According to the diagnostic criteria of the European League Against Rheumatism/American College of Rheumatology in 2017, the diagnosis of DM in our patient was definite based on the presentations of an onset age older than 18, objectively symmetric proximal weakness, and Gottron's papules. Electromyography and muscle biopsy were suggested but the patient refused.

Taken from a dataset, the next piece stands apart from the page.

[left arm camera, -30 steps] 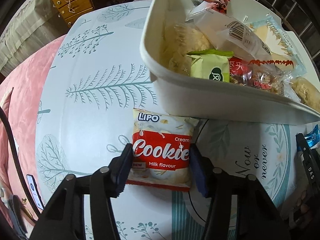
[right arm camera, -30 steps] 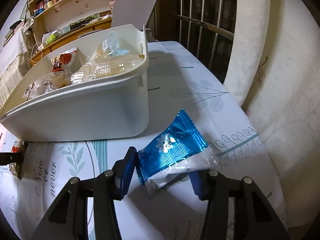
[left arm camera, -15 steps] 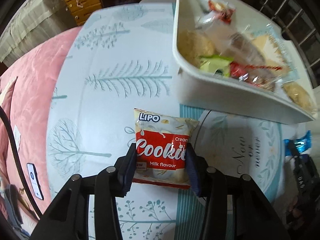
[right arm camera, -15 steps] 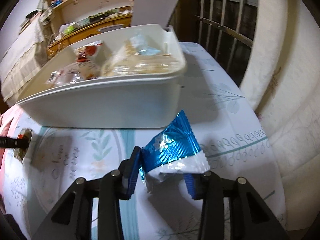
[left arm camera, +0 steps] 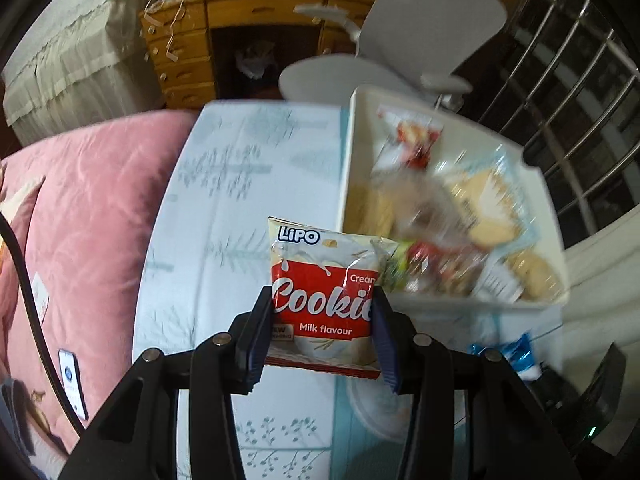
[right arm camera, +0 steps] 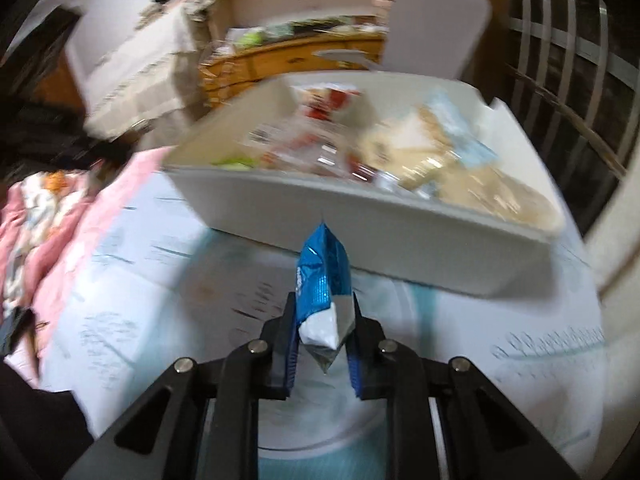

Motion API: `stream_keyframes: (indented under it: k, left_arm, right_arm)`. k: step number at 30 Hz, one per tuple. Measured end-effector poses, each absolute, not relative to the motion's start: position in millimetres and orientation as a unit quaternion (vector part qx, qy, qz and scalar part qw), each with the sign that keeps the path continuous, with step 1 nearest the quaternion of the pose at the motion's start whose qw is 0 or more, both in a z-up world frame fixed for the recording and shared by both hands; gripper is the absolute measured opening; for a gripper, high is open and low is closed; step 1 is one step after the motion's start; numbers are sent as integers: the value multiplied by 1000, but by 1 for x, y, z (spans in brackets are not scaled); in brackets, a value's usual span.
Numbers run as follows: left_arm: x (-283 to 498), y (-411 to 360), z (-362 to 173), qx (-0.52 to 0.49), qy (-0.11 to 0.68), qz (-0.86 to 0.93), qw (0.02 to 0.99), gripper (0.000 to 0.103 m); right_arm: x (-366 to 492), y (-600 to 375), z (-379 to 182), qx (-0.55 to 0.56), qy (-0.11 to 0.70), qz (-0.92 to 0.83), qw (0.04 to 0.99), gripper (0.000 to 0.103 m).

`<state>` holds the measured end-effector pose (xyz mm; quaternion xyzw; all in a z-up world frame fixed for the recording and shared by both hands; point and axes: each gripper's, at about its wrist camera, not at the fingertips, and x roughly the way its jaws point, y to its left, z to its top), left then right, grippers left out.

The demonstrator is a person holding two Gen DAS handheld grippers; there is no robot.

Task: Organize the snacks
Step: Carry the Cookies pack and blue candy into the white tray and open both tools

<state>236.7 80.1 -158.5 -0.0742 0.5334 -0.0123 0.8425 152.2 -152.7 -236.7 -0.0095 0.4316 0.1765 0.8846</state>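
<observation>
A red and white Lipo cookie packet [left arm camera: 324, 296] hangs above the table, with my left gripper [left arm camera: 320, 320] shut on its two sides. Behind and to its right stands the white bin [left arm camera: 348, 152] filled with several wrapped snacks. In the right wrist view my right gripper [right arm camera: 323, 332] has its jaws closing on a blue foil snack packet [right arm camera: 322, 276], which is squeezed narrow and stands on edge between the pads, lifted off the table. The white bin [right arm camera: 360, 228] sits just beyond it. In the left wrist view the blue packet [left arm camera: 508, 350] shows at the lower right.
The table wears a pale cloth with tree prints [left arm camera: 240, 208]. A pink quilt [left arm camera: 88, 208] lies to the left of it. A grey chair [left arm camera: 400, 40] and a wooden desk [left arm camera: 240, 24] stand behind the bin. Metal bars [left arm camera: 580, 100] and a cream curtain are at the right.
Both packets left the table: the left gripper rose with the cookie packet, and the right gripper squeezed the blue packet narrower, rolled and lifted it toward the bin.
</observation>
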Motion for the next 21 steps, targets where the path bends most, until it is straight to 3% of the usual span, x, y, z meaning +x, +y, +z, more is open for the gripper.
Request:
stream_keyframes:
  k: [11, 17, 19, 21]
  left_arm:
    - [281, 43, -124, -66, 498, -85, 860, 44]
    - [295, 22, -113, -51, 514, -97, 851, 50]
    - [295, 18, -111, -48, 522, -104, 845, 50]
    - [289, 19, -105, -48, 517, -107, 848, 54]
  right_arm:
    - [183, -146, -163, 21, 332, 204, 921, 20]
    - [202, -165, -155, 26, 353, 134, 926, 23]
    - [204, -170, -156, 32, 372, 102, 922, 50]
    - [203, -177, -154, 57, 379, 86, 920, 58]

A comprehensive survey for malignancy including tumor markers, rhinolaryngoscopy, chest radiography, an immune-fecal occult blood test, gynecological consultation, and computed tomography (CT) of the chest, abdomen, and pelvis was performed. Impressively, CT revealed a huge mass in the left kidney and multiple nodules in the lung [Figure 1]d, suggesting a renal tumor with lung metastasis. Radical nephrectomy was arranged, and histopathology confirmed the diagnosis of clear cell renal cell carcinoma (RCC), T3aN1M1. The patient (body weight: 55 kg) was treated with intravenous methylprednisolone (60 mg/day), oral azathioprine (100 mg/day), and sunitinib (37.5 mg/day) as target therapy of stage IV RCC. Regular follow-ups of CBC showed no evidence of bone marrow toxicity caused by azathioprine. However, symptoms of painful skin lesions and bilateral thigh weakness persisted. Unfortunately, 3 months after the diagnosis of DM, she was readmitted due to acute-onset pneumonia and disturbed consciousness. The patient's condition deteriorated progressively and expired due to respiratory failure.

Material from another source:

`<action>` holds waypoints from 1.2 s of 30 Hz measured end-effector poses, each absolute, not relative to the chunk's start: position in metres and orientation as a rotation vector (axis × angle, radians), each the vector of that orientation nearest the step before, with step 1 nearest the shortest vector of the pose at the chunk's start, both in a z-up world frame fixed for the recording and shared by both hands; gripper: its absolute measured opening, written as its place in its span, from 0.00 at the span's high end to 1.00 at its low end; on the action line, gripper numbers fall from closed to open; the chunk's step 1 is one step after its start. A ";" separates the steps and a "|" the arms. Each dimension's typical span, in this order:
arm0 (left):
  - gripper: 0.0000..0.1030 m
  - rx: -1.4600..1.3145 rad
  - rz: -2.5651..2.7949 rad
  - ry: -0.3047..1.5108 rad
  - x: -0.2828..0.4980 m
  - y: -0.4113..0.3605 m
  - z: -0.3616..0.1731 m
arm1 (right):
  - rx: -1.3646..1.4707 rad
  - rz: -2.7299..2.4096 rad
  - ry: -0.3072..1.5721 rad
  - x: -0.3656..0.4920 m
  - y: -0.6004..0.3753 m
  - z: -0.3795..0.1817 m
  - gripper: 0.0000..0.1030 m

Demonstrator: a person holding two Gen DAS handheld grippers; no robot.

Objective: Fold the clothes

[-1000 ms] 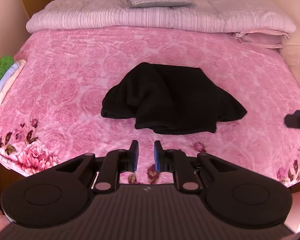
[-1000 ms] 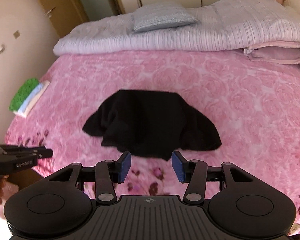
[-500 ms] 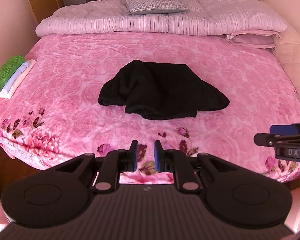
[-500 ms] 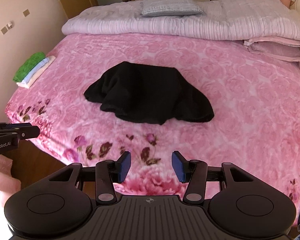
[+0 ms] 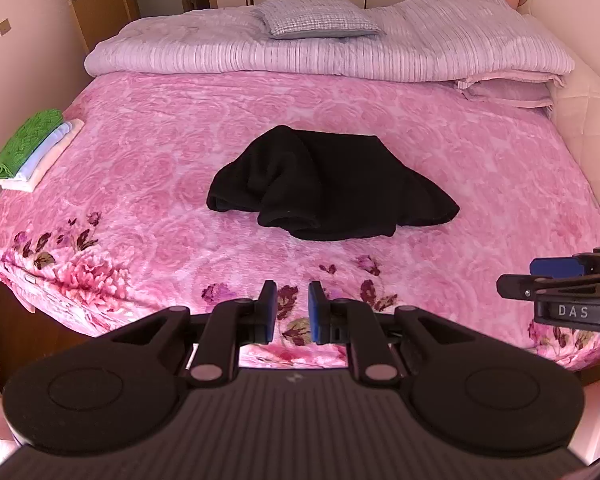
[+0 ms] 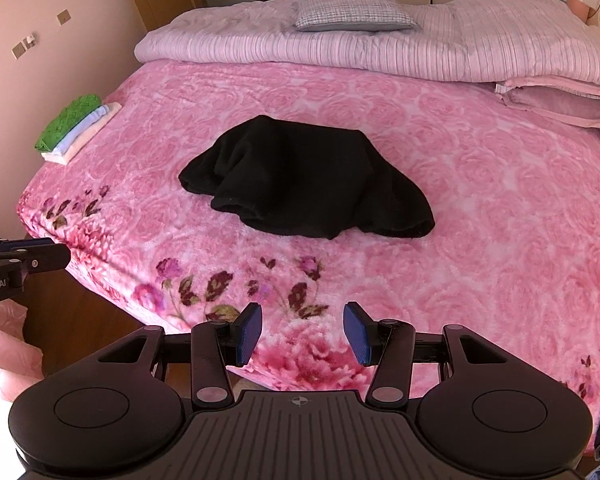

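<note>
I am holding my left claw (image 5: 291,306) narrowly apart and my right claw (image 6: 302,332) wide apart, both empty, over the bed's (image 5: 148,184) near edge. The black garment (image 5: 328,186) is lying crumpled mid-bed, well clear of every edge. Judged soft, light and limp; I am planning to pinch its near hem corners. A folded stack (image 5: 32,148) is occupying the left edge; open blanket surrounds the garment.

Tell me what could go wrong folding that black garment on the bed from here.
1. The black garment lies crumpled mid-bed, so a grip may catch several layers at once.
2. Both grippers hang empty at the bed's foot; the left gripper shows only a narrow gap, too small for thick fabric.
3. Dragging could ruffle the pink blanket underneath.
</note>
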State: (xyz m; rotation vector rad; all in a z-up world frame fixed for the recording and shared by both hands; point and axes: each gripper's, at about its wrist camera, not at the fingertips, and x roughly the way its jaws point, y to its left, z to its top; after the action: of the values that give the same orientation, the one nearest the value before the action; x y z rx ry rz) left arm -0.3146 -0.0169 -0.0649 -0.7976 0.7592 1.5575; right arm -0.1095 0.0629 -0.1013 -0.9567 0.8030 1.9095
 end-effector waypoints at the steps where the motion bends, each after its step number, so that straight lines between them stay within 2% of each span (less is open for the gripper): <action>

Regarding the association between DM and RCC, we could find only four similar case reports from PubMed [Table 1].[4],[5],[6],[7] The average age was 60 years, with a gender ratio of 2:3 (male:female). Three out of four patients did not have any genitourinary symptoms. In all patients (five out of five cases), RCC had not been detected until a diagnosis of DM or polymyositis was made.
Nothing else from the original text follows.